Google’s Profits Decline as It Spends Heavily in Q3

Google reported third-quarter profits of $2.8 billion (£1.7 billion) last week, down 5 percent from the same period a year earlier and falling short of analyst expectations.

While revenues increased by 20 percent year-on-year to $16.52 billion, Google’s profits took a battering, which has been credited to increased spending at the company.

The firm splashed out on almost 3,000 new employees, while Google’s real estate costs – covering its data centers and hardware inventory – increased by 37 percent year-on-year to $3.35 billion.

Google chief financial officer Patrick Pichette said, “Google had another strong performance this quarter, with revenue up 20 percent year-on-year. We continue to be excited about the growth in our advertising and emerging businesses.”

There was some good news hidden away in Google’s earnings report, however. The firm revealed that average ad prices, or “cost-per-click,” in the third quarter dipped by just 2 percent from last year, the smallest decrease the firm has reported in three years, and down from a 6 percent dive in Q2.

Google’s ad prices have been sinking owing to the growing popularity of smartphones over laptops and desktop PCs.

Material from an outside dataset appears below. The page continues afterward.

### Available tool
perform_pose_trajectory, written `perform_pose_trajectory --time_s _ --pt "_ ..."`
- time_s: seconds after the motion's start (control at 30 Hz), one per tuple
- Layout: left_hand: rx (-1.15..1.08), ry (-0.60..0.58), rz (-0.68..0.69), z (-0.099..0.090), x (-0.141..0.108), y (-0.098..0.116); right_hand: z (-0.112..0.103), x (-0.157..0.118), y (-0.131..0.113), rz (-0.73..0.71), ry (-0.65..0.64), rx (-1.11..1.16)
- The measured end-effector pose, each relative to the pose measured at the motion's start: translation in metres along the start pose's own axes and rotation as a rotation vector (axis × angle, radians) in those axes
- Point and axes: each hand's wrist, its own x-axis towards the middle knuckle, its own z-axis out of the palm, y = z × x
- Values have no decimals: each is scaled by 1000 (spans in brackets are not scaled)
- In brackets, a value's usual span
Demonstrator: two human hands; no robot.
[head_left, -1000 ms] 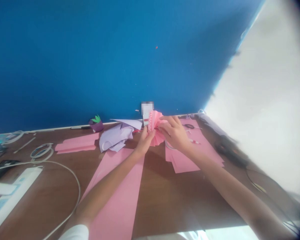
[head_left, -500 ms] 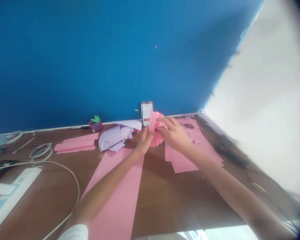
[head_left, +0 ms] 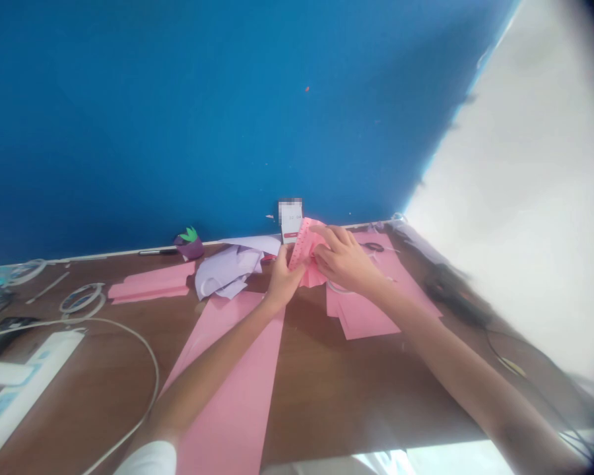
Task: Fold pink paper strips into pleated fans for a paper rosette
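Both my hands hold a pink pleated paper fan [head_left: 304, 247], raised above the far part of the brown table. Small dark marks run along one of its straight edges. My left hand [head_left: 283, 280] is closed on its lower left side, thumb across the paper. From the right, my right hand [head_left: 344, 260] grips the folds, fingers bent over them and hiding part of the fan. Behind the fan a phone [head_left: 291, 221] leans upright against the blue wall. Beneath my left forearm lies a long pink sheet [head_left: 242, 369].
Crumpled lilac paper [head_left: 230, 270] and folded pink paper [head_left: 151, 284] lie left of my hands. Scissors [head_left: 373, 247] rest on pink sheets [head_left: 371, 323] at right. A purple paper piece with green leaves [head_left: 191, 244] stands by the wall. A power strip [head_left: 27, 396] and a white cable [head_left: 153, 369] are at left.
The fan has turned so its marked edge slants and more of its flat face shows. My left hand has shifted slightly, and my right fingers have moved a little over the folds.
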Motion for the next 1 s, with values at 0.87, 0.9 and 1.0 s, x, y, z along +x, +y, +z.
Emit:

Marco Veremis, chief executive at Upstream said, “Google’s lackluster earnings in Q3 shows the struggle to bring increased mobile advertising revenue is going to go on a while longer.

“Its strategy in most markets of letting partner companies alter the Android OS has led to Google losing grip on that revenue stream.”

Google also announced that the total number of paid ads expanded by 17 percent in the third quarter, down from the 25 percent climb announced last quarter.

The company also revealed that it had appointed Omid Kordestani as its new chief business officer, replacing Nikesh Arora who had left to join Japan’s Softbank.

Google’s third-quarter earnings announcement comes just days after unveiling Android 5.0 Lollipop, the Nexus 9, and the Nexus 6 smartphone.